The magnitud of an electric field is given as:
[tex]E=\frac{1}{4\pi\epsilon_0}\frac{\lvert q\rvert}{r^2}[/tex]
For the charge 1 the magnitude is:
[tex]\begin{gathered} E_1=\frac{1}{4\pi\epsilon_0}\frac{\lvert-6.39\times10^{-9}\rvert}{(0.424)^2} \\ E_1=319.543 \end{gathered}[/tex]
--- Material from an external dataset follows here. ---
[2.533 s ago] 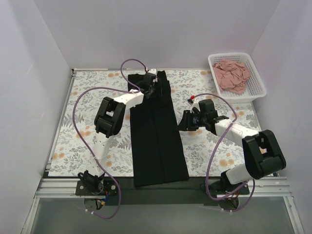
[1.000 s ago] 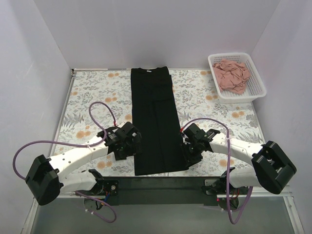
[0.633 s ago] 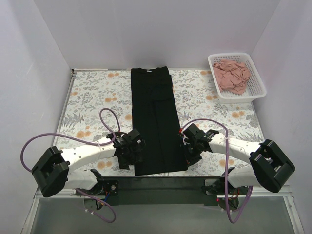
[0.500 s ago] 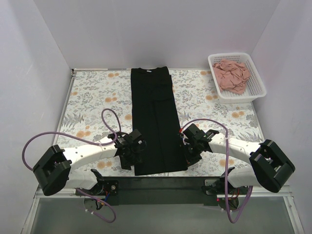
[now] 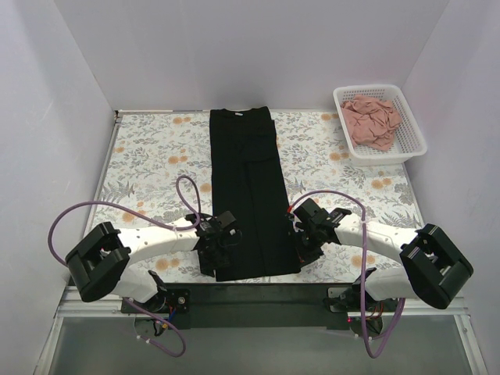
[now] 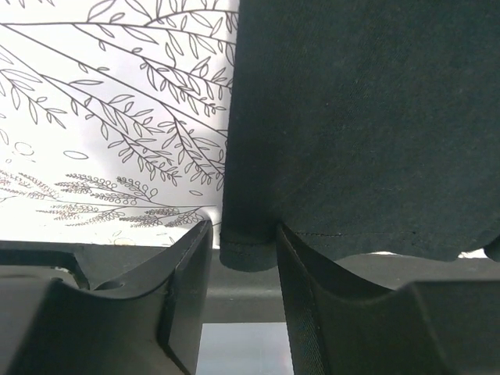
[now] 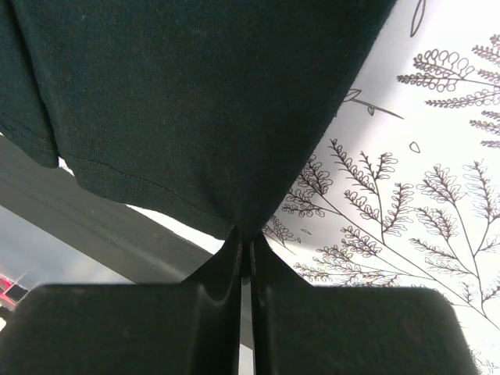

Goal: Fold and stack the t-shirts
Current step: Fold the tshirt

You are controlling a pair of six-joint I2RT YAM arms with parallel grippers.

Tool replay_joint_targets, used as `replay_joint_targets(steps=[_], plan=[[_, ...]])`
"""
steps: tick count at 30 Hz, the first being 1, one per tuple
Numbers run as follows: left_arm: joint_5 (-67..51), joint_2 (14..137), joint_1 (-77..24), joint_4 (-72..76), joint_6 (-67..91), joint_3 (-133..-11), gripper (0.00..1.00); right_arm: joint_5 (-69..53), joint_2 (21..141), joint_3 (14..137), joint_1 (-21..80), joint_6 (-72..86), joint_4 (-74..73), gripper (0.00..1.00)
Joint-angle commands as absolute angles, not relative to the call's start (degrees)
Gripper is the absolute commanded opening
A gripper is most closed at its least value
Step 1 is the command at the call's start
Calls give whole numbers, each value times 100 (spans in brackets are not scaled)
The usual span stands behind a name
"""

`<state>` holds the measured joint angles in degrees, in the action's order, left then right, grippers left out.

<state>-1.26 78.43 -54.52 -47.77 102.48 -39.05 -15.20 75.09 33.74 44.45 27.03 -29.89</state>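
The black t-shirt lies folded into a long narrow strip down the middle of the table, collar at the far end. My left gripper is open at its near left corner; in the left wrist view the hem corner sits between the spread fingers. My right gripper is shut on the near right corner, and in the right wrist view the black cloth is pinched between the closed fingertips. The pink t-shirt lies crumpled in the basket.
A white lattice basket stands at the far right corner. The floral tablecloth covers the table. A dark rail runs along the near edge, just under the shirt's hem. Purple cables loop over both arms.
My left gripper has swung from the collar end to the near left corner and moved in around the hem. My right gripper moved to the near right corner and has held there.
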Motion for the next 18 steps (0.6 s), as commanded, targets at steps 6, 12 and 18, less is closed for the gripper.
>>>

Now, since charge 1 is negative this means that this field points towards the charge, in this case to the left, then the electric field for charge one is:
[tex]\vec{E_1}=-319.543[/tex]
For the charge 2 the magnitude is:
[tex]\begin{gathered} E_2=\frac{1}{4\pi\epsilon_0}\frac{\lvert3.22\times10^{-9}\rvert}{(0.636)^2} \\ E_2=71.565 \end{gathered}[/tex]
Now, since charge 2 is positive this means that this field points away from the charge, in this case to the left, then the electric field for charge two is:
[tex]\vec{E_2}=-71.565[/tex]
Now, the total field on point P is the sum of both electric fields, then the total electri field on this point is:
[tex]E=-391.108[/tex]